___ RECORDS TO USE ___

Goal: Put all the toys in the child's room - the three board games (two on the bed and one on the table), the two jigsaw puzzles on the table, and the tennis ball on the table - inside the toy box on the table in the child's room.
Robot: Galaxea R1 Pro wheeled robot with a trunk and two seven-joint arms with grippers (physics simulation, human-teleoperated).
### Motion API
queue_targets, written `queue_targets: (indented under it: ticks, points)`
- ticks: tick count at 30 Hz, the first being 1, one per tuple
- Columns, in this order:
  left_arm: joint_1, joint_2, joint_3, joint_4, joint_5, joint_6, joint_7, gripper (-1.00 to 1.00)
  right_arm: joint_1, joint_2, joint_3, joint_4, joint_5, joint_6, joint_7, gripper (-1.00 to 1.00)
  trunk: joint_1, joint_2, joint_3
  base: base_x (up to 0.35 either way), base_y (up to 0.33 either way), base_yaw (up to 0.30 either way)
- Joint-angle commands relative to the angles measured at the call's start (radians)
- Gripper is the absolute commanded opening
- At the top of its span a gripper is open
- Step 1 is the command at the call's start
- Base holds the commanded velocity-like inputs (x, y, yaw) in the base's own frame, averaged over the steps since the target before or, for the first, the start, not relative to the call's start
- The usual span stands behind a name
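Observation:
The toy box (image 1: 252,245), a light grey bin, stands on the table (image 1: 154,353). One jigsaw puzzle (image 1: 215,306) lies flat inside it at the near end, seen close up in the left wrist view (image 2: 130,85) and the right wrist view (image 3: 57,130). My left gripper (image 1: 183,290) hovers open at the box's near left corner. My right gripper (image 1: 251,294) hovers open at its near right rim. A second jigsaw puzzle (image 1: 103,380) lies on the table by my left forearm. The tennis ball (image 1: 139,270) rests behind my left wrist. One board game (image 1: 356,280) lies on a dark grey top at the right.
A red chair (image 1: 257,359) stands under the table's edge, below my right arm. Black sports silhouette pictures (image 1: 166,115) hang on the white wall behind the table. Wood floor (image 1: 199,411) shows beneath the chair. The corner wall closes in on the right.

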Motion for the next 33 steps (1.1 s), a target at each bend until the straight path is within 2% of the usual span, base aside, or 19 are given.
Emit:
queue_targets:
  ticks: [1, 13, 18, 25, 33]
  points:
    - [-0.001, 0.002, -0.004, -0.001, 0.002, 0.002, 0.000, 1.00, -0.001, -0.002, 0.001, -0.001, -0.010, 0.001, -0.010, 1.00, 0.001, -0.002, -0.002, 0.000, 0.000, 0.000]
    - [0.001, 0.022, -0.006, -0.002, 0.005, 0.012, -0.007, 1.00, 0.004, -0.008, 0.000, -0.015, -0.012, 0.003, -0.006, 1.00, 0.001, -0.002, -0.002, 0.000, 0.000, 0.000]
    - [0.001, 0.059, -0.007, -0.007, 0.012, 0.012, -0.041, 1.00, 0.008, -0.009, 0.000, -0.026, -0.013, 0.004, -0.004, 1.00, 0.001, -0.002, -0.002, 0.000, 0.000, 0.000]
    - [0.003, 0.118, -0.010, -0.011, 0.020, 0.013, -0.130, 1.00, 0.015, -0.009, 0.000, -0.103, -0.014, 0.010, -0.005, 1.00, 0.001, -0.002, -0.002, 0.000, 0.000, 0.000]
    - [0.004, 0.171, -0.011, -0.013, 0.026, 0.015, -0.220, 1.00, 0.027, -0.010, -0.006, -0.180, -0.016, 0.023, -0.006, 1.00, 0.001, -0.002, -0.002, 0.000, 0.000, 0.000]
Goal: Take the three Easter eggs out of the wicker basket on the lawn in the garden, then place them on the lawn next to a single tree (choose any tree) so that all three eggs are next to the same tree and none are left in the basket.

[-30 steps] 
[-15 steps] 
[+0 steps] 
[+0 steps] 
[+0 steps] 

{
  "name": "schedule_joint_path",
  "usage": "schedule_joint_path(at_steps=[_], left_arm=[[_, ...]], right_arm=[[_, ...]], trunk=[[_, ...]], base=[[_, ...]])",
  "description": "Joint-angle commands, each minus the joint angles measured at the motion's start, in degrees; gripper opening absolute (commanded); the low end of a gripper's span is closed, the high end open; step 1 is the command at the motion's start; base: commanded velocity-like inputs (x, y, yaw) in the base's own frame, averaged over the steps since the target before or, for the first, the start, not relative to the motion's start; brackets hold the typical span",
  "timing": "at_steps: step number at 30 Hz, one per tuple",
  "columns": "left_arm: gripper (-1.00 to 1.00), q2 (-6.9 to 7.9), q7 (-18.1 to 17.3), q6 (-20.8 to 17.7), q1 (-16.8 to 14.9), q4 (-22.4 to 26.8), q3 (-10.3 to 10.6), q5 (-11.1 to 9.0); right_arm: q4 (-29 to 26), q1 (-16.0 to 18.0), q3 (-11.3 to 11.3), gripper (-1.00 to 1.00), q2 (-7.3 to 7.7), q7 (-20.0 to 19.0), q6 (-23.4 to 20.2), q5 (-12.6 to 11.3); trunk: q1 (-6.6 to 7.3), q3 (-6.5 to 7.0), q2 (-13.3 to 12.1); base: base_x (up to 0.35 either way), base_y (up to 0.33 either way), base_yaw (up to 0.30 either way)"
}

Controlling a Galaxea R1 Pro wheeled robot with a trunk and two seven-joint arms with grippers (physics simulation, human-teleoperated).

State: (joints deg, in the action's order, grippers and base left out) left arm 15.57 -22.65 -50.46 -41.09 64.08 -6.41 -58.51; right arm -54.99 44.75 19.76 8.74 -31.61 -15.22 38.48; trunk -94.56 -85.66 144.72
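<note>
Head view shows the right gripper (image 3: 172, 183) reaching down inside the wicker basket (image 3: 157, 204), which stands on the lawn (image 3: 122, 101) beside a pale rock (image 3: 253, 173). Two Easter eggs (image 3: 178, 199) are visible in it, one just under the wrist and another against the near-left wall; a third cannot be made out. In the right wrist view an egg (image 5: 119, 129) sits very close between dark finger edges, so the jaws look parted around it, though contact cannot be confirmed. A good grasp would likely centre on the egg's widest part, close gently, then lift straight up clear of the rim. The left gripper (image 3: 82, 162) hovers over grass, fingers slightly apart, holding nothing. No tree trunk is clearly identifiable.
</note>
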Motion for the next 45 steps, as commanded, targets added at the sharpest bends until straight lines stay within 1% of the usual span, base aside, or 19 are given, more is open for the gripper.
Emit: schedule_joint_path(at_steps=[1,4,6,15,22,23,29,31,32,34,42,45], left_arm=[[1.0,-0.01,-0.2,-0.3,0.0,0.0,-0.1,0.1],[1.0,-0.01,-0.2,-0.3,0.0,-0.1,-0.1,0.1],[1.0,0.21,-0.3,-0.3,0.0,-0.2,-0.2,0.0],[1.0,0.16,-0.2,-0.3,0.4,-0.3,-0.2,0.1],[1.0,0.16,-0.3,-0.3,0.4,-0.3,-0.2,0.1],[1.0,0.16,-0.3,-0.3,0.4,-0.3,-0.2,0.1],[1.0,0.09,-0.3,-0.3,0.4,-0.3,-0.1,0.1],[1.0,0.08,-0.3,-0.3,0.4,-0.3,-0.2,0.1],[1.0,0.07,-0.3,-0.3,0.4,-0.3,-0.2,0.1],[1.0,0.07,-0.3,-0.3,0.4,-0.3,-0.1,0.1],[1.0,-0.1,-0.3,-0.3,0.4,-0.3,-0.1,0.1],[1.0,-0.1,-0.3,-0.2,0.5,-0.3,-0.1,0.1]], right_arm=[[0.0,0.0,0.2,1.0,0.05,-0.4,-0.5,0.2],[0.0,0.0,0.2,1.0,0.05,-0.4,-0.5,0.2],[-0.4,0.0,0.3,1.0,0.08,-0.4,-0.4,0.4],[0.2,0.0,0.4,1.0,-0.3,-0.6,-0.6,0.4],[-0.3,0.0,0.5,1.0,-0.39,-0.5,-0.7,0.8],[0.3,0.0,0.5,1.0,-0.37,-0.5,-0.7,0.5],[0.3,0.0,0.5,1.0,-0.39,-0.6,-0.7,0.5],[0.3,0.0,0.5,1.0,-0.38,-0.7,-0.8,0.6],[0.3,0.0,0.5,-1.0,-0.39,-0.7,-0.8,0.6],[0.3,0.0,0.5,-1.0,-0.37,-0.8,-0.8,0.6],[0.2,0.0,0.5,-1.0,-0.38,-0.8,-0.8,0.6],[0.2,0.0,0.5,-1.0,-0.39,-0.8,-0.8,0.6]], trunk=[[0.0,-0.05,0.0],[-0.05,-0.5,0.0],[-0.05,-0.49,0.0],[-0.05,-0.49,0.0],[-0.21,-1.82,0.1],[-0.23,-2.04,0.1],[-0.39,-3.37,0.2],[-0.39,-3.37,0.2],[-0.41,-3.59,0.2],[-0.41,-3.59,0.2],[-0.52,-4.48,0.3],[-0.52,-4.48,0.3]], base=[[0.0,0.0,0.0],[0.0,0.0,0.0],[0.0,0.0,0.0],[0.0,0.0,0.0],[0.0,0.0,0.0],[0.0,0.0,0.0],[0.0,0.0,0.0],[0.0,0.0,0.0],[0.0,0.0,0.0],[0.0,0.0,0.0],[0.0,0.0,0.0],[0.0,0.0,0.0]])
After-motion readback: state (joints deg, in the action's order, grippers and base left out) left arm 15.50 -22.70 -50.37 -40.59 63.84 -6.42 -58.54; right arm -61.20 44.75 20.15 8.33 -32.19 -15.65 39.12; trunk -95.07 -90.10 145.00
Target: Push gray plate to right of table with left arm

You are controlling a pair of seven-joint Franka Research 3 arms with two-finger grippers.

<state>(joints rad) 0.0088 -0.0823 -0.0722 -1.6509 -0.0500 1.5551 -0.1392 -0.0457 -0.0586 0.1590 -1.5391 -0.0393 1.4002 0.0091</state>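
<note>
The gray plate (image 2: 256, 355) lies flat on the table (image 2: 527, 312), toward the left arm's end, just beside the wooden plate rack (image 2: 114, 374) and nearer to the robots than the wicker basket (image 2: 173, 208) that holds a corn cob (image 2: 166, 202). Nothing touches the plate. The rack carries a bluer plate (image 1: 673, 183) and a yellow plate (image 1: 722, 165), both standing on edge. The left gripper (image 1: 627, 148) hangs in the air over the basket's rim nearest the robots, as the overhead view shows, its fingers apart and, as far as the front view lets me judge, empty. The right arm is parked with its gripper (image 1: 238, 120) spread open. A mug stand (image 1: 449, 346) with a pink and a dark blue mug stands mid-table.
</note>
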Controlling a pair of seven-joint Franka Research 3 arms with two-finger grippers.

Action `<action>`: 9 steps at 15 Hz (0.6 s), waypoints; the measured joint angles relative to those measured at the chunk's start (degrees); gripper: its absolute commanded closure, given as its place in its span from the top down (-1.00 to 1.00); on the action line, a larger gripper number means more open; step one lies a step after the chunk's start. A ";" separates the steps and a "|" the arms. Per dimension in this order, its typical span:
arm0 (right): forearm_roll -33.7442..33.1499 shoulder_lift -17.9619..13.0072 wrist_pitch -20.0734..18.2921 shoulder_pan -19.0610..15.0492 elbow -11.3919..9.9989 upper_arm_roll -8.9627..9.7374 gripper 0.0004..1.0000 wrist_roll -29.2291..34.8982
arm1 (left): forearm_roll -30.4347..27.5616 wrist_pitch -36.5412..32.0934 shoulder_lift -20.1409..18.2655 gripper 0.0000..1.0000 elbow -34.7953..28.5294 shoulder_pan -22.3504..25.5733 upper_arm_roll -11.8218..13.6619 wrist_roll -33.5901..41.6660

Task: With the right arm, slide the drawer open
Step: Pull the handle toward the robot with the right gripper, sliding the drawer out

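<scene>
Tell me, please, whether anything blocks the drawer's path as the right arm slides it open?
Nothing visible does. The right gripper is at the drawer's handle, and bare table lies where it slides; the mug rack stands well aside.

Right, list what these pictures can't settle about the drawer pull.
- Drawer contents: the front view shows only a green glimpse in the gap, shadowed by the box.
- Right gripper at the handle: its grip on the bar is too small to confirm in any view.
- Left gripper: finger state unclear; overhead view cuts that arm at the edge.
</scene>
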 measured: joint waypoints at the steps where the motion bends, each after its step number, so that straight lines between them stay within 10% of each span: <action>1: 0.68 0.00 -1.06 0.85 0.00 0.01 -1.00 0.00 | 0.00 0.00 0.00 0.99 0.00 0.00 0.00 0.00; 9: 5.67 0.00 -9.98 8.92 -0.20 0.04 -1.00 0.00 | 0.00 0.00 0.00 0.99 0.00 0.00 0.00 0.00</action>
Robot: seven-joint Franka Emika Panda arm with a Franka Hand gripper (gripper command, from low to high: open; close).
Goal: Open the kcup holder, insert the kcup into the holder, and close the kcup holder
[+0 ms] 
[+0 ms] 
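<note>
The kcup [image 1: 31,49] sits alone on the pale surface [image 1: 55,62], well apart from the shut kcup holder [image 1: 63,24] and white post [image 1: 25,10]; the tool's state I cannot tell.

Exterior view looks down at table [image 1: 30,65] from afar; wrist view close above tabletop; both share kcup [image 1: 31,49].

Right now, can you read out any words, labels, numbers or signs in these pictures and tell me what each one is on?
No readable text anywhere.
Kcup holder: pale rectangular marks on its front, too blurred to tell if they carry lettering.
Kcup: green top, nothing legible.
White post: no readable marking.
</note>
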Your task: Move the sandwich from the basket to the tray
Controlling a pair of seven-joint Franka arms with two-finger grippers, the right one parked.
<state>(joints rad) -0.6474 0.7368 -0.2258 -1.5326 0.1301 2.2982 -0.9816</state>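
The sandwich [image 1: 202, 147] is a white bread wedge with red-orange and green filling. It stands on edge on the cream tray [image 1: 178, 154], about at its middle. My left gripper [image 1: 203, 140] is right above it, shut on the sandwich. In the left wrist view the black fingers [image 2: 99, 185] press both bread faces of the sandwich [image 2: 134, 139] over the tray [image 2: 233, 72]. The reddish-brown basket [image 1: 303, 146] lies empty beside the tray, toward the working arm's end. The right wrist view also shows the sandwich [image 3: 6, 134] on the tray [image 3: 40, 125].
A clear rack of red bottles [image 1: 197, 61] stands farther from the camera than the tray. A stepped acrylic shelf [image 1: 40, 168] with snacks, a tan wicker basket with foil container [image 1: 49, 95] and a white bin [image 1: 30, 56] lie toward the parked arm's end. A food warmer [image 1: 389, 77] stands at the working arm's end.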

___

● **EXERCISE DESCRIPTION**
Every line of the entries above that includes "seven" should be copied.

● **EXERCISE RESPONSE**
Robot: Galaxea R1 Pro wheeled robot with a trunk and two seven-joint arms with grippers (physics simulation, human-teleoperated).
Controlling a Galaxea R1 Pro wheeled robot with a trunk and two seven-joint arms with grippers (physics simulation, human-teleoperated).
You are controlling a pair of seven-joint Franka Research 3 arms with two-finger grippers.
Controlling a pair of seven-joint Franka Research 3 arms with two-finger grippers.
Robot: seven-joint Franka Emika Panda arm with a Franka Hand gripper (gripper command, from low to high: open; close).
Controlling a pair of seven-joint Franka arms with two-finger grippers, the right one parked.

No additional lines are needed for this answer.